Radeberg. Eine der im Februar beziehungsweise im März geklauten Tierfiguren des Radeberger Blindenvereins ist wieder aufgetaucht – komplett. Den „lächelnden“ Fuchs hat der Dieb allerdings zersägt.

Der Kriminaldienst des Polizeireviers Kamenz hat in seinen Ermittlungen zum Diebstahl mehrerer Tierfiguren aus Bronze vom Gelände eines Blindenvereins in Radeberg erste Erfolge erzielt. Zwei der Exponate sind bereits wieder zum Vorschein gekommen. „Ganz offensichtlich waren ortsansässige Metalldiebe am Werk, die die Tierfiguren demontiert und bei verschiedenen Schrotthändlern zu Geld gemacht haben oder dieses wahrscheinlich noch vorhaben“, erklärt Polizeisprecher Thomas Knaup.

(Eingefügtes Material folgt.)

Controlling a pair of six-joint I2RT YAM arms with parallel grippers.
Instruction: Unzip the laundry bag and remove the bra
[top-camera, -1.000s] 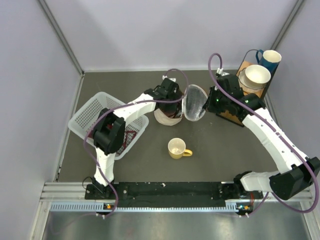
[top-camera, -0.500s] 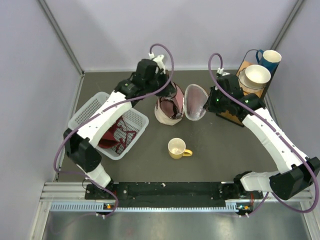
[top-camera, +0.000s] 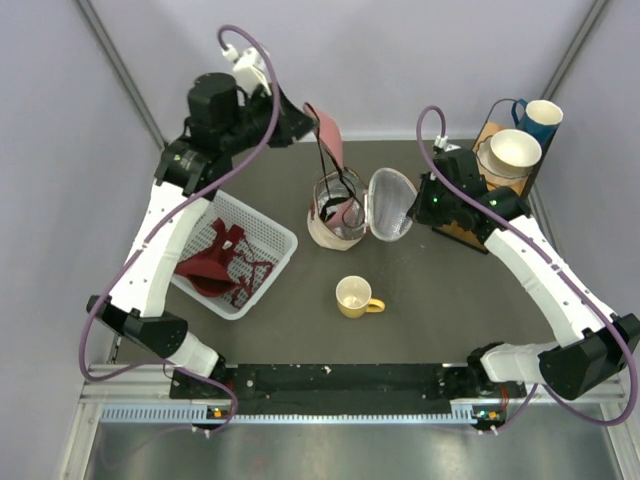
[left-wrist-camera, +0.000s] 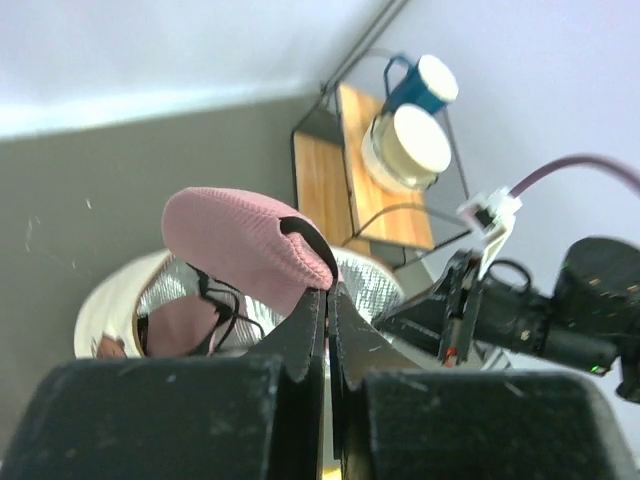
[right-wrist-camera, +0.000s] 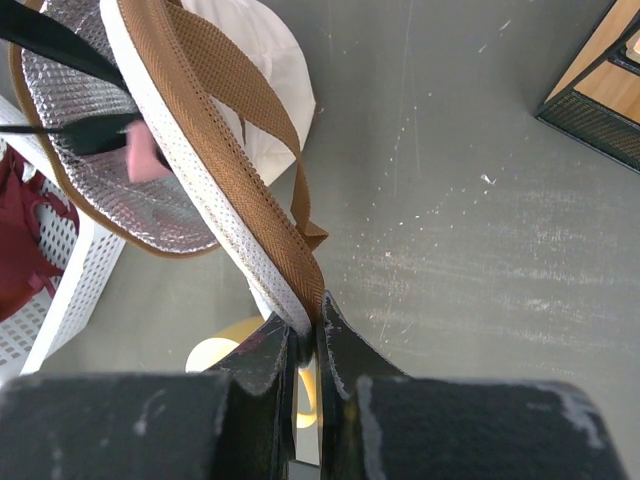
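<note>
The cream laundry bag (top-camera: 325, 230) stands open mid-table, its silvery mesh lining visible. My left gripper (top-camera: 303, 113) is raised high above and left of it, shut on the edge of the bra's dusty pink cup (top-camera: 328, 138). Thin black straps hang from the cup down into the bag. In the left wrist view the pink cup (left-wrist-camera: 245, 235) sits just beyond my closed gripper (left-wrist-camera: 328, 292). My right gripper (top-camera: 417, 205) is shut on the brown-trimmed rim of the round zip lid (top-camera: 390, 205), holding it open to the right. The lid's rim also shows in the right wrist view (right-wrist-camera: 240, 170).
A white lattice basket (top-camera: 275, 232) holding a maroon garment (top-camera: 215, 262) sits left of the bag. A yellow mug (top-camera: 355, 297) stands in front of the bag. A wooden rack with a bowl (top-camera: 515, 150) and a blue cup (top-camera: 542, 115) stands at the back right.
My left arm has risen and swung back to the left, drawing the pink cup up out of the bag. The right gripper has kept hold of the lid without moving.
</note>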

Besonderer Dank gelte zwei Firmen aus der Region. Die Täter hatten den gestohlenen Raben und den „lächelnden“ Fuchs bei den Altmetallhändlern abgegeben. Die Inhaber informierten – wie auch andere Zeugen – die Polizei. Beamte stellten das Diebesgut sicher. Aufgrund der Hinweise geriet bereits ein aus der Region stammender Mann als Tatverdächtiger in den Fokus der Ermittler. Er hatte die Beute für einen Bruchteil des eigentlichen Werts zu Bargeld gemacht.

Die Polizei hat dem Radeberger Sehbehindertenverein den sichergestellten Raben bereits übergeben, er war nahezu unversehrt. Der mehrere Kilogramm schwere „lächelnde“ Fuchs aus der der ersten Tat vom Februar dieses Jahres war vom Tatverdächtigen zwischenzeitlich bereits in mehrere Teile zersägt worden.

„Mit Blick auf die weiterhin mit Hochdruck laufenden Ermittlungen und mutmaßliche Komplizen des bereits bekannten Tatverdächtigen kann die Polizei derzeit aus ermittlungstaktischen Gründen keine weiteren Angaben zu den Personen machen“, so Knaup. Hierzu bitten wir um Verständnis. Die Ermittler seien auf einer heißen Spur.